Required work: Go through the material below, noting each line where the string "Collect" appears, and give only the total.

Excerpted data:
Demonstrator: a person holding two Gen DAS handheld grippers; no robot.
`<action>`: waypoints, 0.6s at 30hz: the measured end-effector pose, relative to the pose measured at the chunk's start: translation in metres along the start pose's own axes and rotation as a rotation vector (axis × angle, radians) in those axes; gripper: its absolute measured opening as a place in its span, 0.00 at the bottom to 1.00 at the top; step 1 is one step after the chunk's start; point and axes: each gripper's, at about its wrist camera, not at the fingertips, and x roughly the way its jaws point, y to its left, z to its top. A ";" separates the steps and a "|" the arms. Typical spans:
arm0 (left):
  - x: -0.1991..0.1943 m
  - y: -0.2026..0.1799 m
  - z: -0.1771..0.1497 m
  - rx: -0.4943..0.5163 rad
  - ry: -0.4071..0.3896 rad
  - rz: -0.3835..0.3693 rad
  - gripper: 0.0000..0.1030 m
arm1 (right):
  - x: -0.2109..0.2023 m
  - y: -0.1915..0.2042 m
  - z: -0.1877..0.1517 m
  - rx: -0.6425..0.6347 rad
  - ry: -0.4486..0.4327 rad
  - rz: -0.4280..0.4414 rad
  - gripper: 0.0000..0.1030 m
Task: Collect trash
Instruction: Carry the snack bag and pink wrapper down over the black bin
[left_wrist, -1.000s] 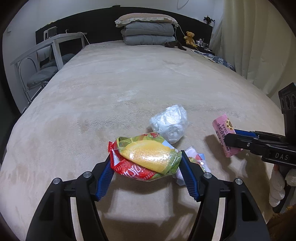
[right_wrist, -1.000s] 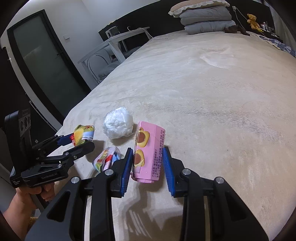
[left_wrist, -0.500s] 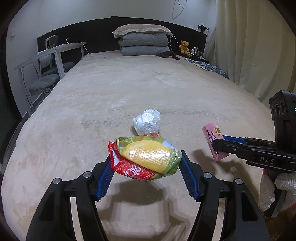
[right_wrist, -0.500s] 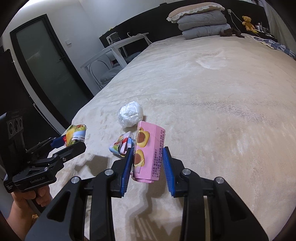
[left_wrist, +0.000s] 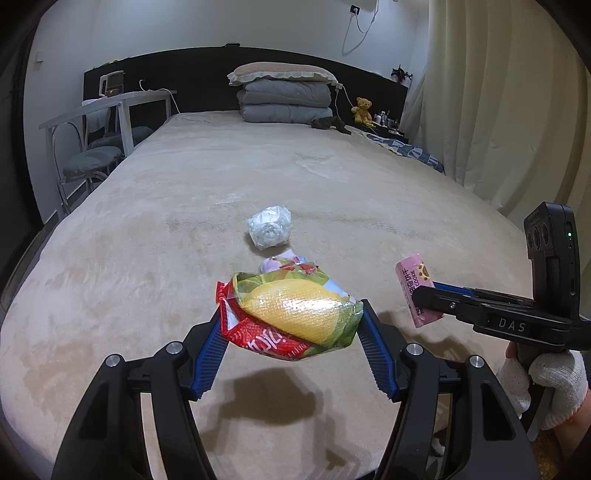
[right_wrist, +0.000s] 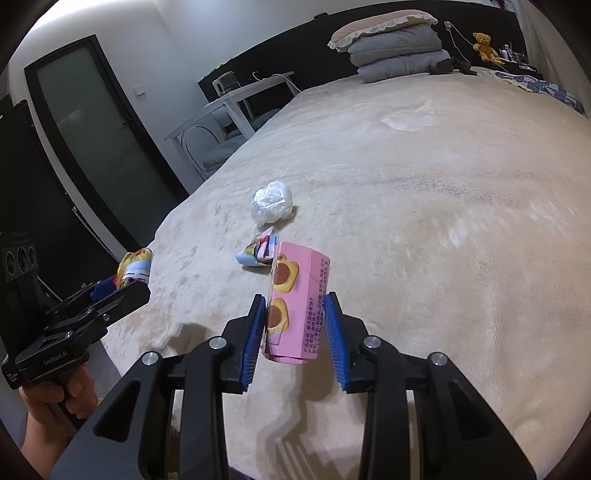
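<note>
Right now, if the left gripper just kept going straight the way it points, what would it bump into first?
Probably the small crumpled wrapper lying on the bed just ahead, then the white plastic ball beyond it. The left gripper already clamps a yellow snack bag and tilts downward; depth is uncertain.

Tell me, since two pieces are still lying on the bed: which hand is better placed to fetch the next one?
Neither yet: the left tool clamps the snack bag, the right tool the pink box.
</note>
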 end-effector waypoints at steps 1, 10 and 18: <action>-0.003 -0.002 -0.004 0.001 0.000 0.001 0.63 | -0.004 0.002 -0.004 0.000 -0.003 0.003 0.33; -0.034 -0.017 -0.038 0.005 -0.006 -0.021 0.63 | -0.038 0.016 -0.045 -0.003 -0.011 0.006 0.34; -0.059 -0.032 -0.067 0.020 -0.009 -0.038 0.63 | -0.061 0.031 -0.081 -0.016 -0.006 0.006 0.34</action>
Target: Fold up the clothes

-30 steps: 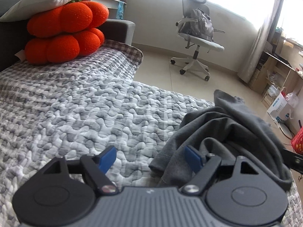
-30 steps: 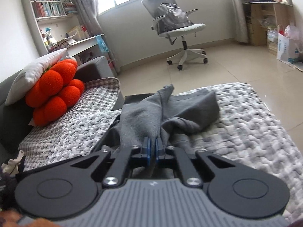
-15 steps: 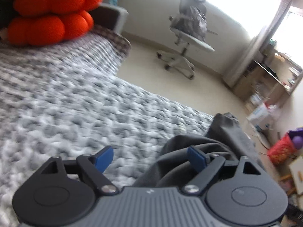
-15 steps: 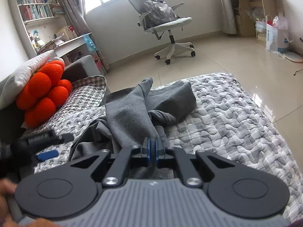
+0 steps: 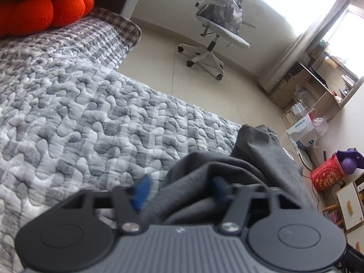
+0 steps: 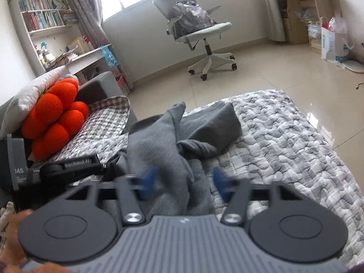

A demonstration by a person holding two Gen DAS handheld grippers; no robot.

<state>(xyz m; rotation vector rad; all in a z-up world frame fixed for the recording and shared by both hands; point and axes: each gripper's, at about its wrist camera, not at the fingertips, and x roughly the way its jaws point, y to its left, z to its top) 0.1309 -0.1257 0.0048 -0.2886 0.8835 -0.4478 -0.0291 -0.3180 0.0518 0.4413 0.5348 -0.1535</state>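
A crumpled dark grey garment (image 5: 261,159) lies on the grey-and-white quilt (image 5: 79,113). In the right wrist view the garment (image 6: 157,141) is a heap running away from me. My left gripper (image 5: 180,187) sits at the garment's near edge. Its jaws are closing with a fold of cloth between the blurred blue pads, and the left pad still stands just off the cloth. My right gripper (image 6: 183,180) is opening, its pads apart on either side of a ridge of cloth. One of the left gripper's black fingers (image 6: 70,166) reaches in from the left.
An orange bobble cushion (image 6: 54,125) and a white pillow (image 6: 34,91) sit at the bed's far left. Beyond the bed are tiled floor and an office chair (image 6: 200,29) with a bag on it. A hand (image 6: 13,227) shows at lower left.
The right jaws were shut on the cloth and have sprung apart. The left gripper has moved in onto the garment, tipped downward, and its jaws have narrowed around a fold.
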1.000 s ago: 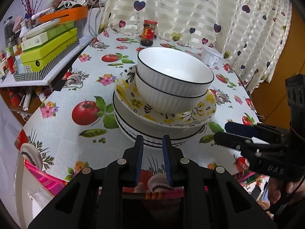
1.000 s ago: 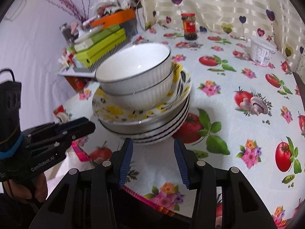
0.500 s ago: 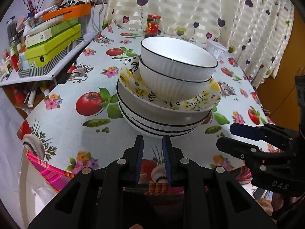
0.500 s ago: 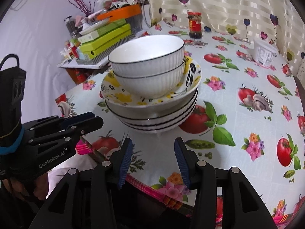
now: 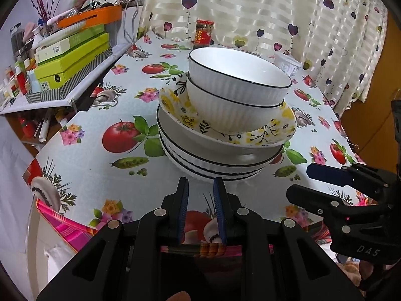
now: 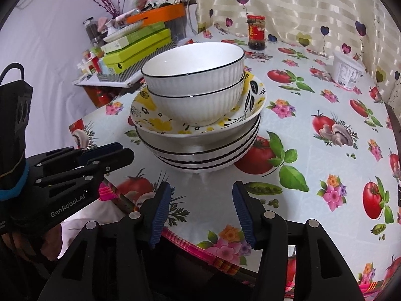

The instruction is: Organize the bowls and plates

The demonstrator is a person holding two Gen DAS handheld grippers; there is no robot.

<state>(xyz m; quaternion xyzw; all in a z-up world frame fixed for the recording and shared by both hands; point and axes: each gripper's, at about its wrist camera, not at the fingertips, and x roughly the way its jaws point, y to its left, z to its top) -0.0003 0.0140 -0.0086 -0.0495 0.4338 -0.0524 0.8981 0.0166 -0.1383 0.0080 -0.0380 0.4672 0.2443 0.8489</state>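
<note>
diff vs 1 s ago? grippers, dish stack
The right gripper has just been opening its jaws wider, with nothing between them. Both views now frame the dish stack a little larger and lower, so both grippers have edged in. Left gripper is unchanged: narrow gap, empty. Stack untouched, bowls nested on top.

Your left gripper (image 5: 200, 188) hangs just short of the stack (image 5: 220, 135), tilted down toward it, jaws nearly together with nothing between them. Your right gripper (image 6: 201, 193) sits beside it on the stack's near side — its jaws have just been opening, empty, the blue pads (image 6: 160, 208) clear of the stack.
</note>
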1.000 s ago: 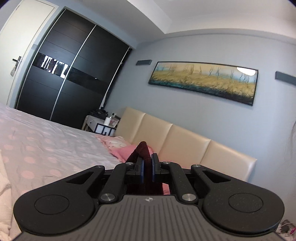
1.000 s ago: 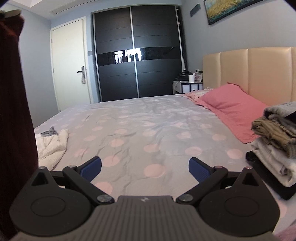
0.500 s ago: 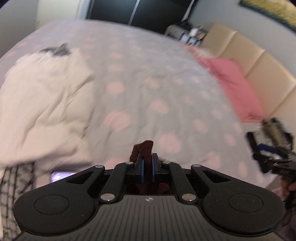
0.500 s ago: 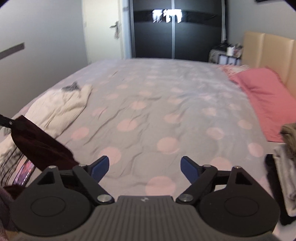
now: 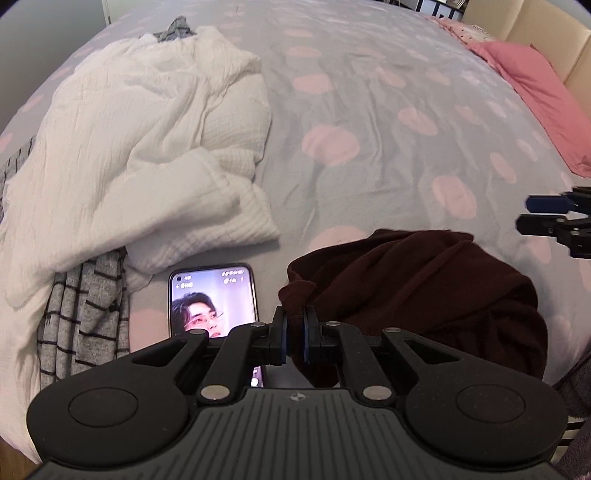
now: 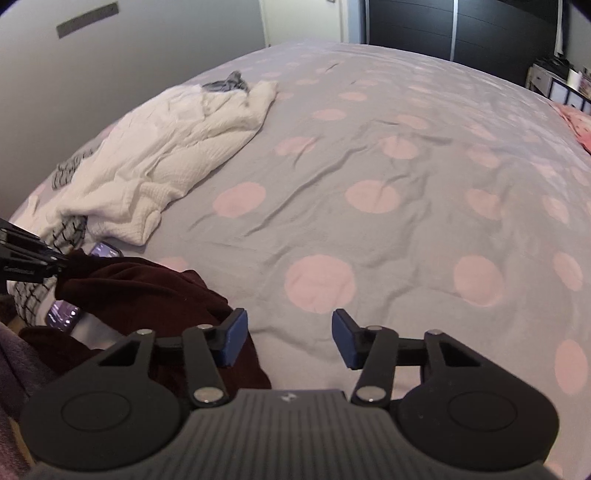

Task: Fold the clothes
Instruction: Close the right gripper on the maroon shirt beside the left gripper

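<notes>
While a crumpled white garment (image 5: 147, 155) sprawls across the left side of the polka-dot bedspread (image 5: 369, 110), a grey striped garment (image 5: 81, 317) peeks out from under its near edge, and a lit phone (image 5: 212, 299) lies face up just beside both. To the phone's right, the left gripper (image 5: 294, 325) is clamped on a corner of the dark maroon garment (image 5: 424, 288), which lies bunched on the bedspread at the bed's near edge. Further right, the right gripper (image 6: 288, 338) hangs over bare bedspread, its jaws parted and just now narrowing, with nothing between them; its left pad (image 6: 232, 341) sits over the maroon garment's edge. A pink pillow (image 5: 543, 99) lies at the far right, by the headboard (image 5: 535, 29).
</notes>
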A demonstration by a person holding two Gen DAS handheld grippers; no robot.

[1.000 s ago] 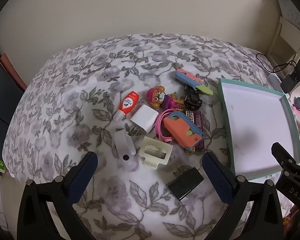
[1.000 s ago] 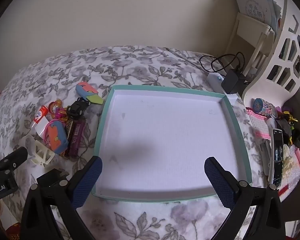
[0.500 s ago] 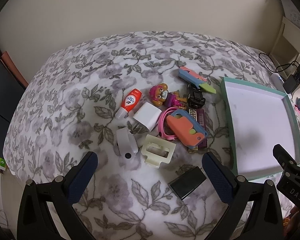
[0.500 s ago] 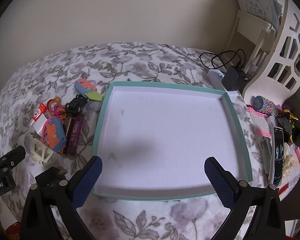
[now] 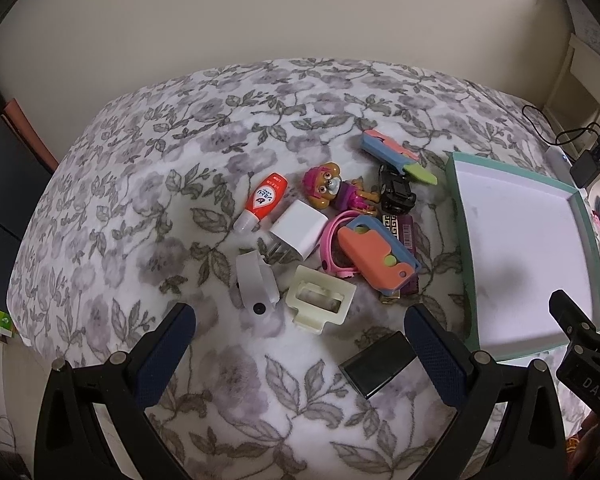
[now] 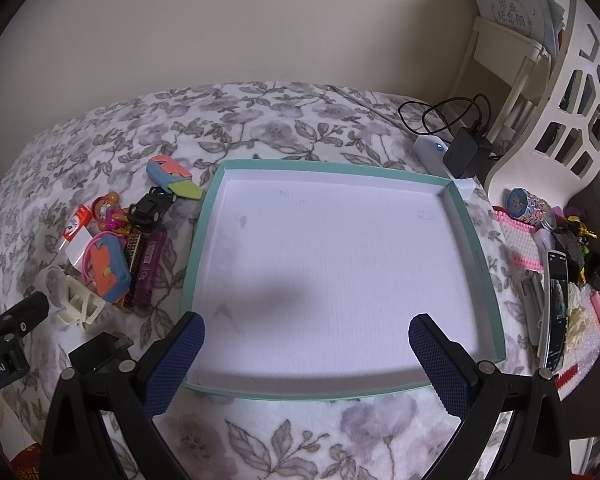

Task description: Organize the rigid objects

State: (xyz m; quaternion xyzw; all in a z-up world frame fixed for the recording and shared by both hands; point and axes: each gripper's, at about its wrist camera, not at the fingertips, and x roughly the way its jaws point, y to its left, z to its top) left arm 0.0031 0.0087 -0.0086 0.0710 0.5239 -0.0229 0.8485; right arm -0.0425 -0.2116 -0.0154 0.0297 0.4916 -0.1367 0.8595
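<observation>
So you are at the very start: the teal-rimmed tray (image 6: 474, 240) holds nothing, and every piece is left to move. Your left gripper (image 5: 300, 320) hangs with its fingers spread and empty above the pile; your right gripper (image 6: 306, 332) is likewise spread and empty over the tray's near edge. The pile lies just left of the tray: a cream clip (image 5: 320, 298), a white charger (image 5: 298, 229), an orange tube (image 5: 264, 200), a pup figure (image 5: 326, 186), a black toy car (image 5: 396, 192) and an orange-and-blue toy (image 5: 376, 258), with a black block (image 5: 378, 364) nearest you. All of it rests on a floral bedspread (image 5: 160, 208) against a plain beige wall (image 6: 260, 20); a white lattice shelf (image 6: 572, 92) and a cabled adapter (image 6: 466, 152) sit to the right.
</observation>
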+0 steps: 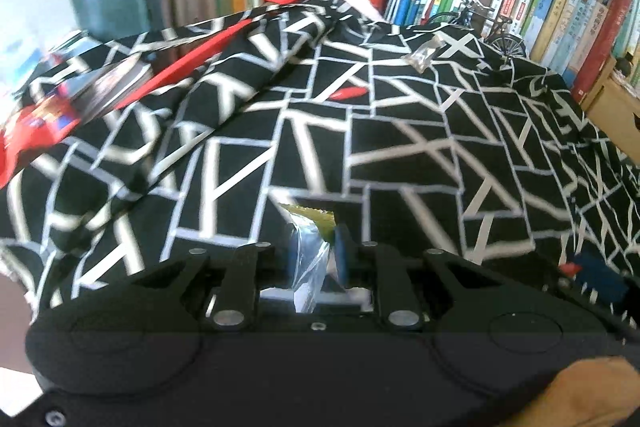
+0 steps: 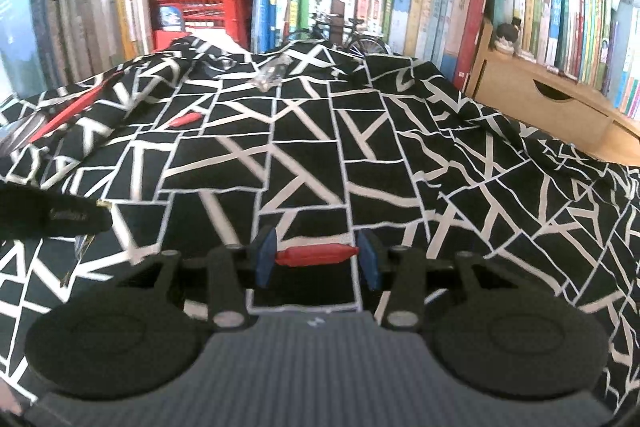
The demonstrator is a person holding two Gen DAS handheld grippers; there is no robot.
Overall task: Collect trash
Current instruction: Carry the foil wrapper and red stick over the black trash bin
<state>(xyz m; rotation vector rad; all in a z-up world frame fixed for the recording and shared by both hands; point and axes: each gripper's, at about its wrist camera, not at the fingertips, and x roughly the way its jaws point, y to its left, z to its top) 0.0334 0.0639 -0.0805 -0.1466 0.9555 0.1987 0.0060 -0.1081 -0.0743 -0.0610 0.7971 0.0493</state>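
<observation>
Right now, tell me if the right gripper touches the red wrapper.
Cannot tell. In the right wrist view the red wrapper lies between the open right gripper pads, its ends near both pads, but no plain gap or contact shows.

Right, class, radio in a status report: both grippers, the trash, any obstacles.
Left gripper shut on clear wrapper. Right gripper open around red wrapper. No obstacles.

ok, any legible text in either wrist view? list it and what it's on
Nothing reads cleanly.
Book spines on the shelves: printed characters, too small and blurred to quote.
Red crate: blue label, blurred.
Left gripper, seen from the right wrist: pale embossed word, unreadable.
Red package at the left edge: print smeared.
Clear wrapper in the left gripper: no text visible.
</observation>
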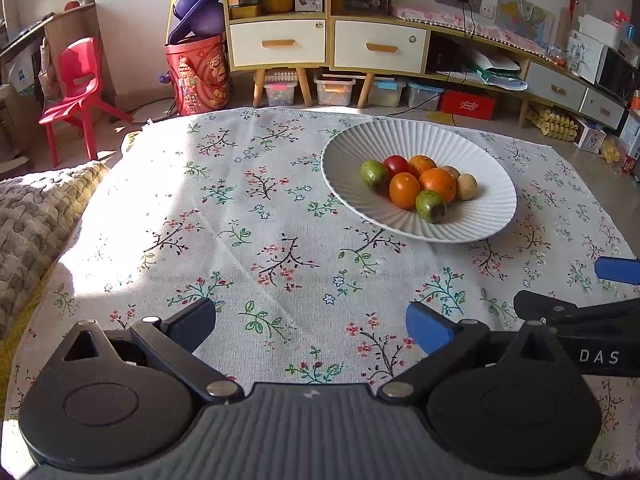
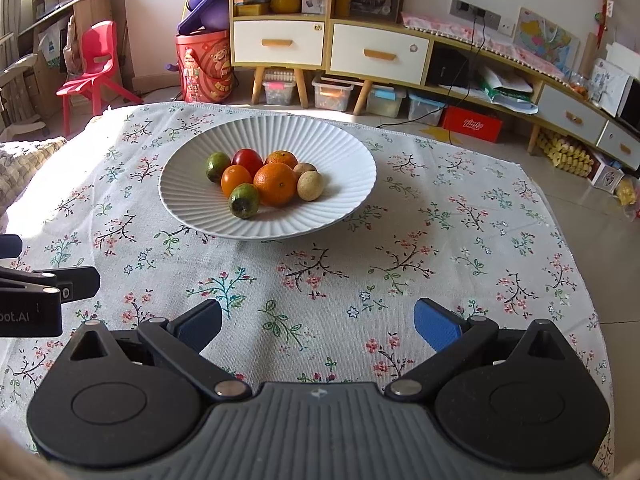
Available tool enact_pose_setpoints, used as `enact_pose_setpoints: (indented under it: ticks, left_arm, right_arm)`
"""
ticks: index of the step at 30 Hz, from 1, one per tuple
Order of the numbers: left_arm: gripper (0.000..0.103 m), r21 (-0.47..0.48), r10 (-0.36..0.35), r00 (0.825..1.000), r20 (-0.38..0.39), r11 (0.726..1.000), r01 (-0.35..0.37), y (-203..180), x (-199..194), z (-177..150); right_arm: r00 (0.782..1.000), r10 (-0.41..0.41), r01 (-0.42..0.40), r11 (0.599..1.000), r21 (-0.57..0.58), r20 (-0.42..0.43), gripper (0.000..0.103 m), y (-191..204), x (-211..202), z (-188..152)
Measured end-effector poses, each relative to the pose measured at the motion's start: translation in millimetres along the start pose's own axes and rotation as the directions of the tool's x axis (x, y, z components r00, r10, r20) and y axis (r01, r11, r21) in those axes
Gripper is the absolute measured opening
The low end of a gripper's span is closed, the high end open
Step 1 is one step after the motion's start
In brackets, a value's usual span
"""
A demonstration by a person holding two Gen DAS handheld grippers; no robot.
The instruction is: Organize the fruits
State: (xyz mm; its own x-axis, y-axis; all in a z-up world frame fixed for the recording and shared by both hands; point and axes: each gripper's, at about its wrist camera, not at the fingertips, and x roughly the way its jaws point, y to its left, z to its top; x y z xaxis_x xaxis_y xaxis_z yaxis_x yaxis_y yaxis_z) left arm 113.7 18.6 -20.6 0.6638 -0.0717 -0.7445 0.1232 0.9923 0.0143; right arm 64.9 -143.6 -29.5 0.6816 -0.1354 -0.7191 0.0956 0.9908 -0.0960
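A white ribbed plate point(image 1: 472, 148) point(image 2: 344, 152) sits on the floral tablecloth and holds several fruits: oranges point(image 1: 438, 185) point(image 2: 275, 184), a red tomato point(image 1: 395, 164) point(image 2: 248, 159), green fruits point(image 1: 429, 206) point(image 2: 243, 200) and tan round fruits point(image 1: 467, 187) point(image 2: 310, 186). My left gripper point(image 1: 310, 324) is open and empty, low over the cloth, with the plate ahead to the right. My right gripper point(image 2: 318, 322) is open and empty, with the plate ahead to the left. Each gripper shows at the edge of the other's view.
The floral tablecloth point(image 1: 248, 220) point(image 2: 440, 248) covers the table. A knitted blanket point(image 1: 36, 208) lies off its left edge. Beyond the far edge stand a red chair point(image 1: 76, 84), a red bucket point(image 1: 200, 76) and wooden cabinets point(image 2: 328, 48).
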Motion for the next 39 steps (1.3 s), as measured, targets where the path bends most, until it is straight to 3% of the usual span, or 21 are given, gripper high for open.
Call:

The completed task: 2